## Task directions
Your reply must contain the full listing below, reproduced exactly, but no pictures.
----------------------------------------
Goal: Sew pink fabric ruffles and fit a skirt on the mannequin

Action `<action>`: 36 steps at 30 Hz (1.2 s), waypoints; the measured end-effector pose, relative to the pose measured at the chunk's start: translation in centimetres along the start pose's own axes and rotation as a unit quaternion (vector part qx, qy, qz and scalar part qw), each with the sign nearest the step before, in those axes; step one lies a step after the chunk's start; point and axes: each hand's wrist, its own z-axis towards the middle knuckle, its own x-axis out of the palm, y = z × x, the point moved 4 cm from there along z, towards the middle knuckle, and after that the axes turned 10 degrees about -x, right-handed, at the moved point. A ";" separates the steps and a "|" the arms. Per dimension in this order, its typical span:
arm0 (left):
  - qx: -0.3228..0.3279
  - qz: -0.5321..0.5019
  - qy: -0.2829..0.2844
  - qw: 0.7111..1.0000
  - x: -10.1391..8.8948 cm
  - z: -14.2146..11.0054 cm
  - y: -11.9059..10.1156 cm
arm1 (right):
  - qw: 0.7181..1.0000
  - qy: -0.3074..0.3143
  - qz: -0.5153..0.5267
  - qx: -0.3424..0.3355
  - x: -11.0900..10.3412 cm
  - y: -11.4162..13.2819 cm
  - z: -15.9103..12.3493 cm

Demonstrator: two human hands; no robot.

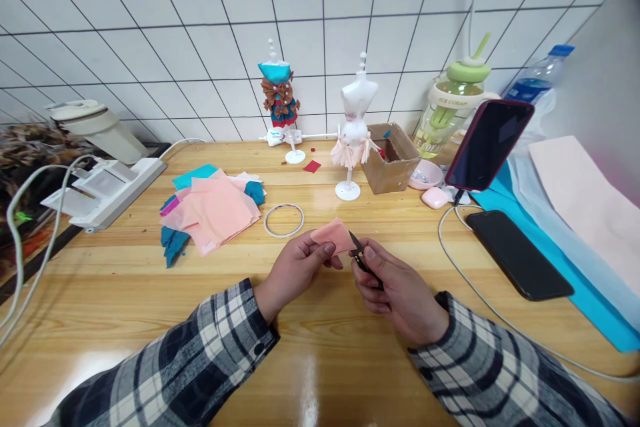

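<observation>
Between finger and thumb, my left hand pinches a small piece of folded pink paper. My right hand is wrapped round a pair of small dark scissors, their blades at the paper's right edge; whether they cut into it I cannot tell. Behind my hands stands a white mini dress form with a pink frill round its lower part. A second dress form, dressed in blue, brown and red, stands farther back to the left. A thin white ring lies beyond my left hand.
Pink and blue sheets lie piled at left, near a white power strip. A cardboard box, a pink dish, a green-lidded bottle, a propped phone, a flat phone and a cable are at right.
</observation>
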 end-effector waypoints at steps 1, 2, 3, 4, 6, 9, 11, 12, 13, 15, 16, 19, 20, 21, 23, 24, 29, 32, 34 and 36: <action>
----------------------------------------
## Written response
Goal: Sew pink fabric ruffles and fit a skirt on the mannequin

Action `<action>`: 36 steps at 30 Hz (1.2 s), waypoints; the measured end-effector pose, relative to the pose measured at the chunk's start: translation in centimetres along the start pose's own axes and rotation as a unit quaternion (vector part qx, qy, qz and scalar part qw), each with the sign nearest the step before, in those axes; step one lies a step after the chunk's start; point and axes: each hand's wrist, its own z-axis towards the middle knuckle, its own x-axis out of the palm, y = z × x, the point moved 4 cm from there along z, towards the middle knuckle, and after that the axes turned 10 degrees about -x, right-handed, at the moved point. A ";" separates the steps and a "|" the arms. Per dimension in this order, its typical span:
arm0 (left):
  - qx: -0.3228..0.3279
  - qz: -0.5321..0.5019
  - qy: -0.2829..0.2844
  - qw: 0.7111..1.0000
  - x: -10.1391..8.8948 cm
  - z: -14.2146..11.0054 cm
  - y: -11.9059..10.1156 cm
arm1 (right):
  - qw: 0.7181..1.0000
  - qy: -0.3074..0.3143
  - qz: -0.5153..0.5267
  - qx: -0.3424..0.3355
  - x: -11.0900..10.3412 cm
  - y: -11.4162..13.2819 cm
  - z: -15.9103..12.3493 cm

Demonstrator: two human hands; no robot.


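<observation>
Between finger and thumb, my left hand pinches a small piece of folded pink paper. My right hand is wrapped round a pair of small dark scissors, their blades at the paper's right edge; whether they cut into it I cannot tell. Behind my hands stands a white mini dress form with a pink frill round its lower part. A second dress form, dressed in blue, brown and red, stands farther back to the left. A thin white ring lies beyond my left hand.
Pink and blue sheets lie piled at left, near a white power strip. A cardboard box, a pink dish, a green-lidded bottle, a propped phone, a flat phone and a cable are at right.
</observation>
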 end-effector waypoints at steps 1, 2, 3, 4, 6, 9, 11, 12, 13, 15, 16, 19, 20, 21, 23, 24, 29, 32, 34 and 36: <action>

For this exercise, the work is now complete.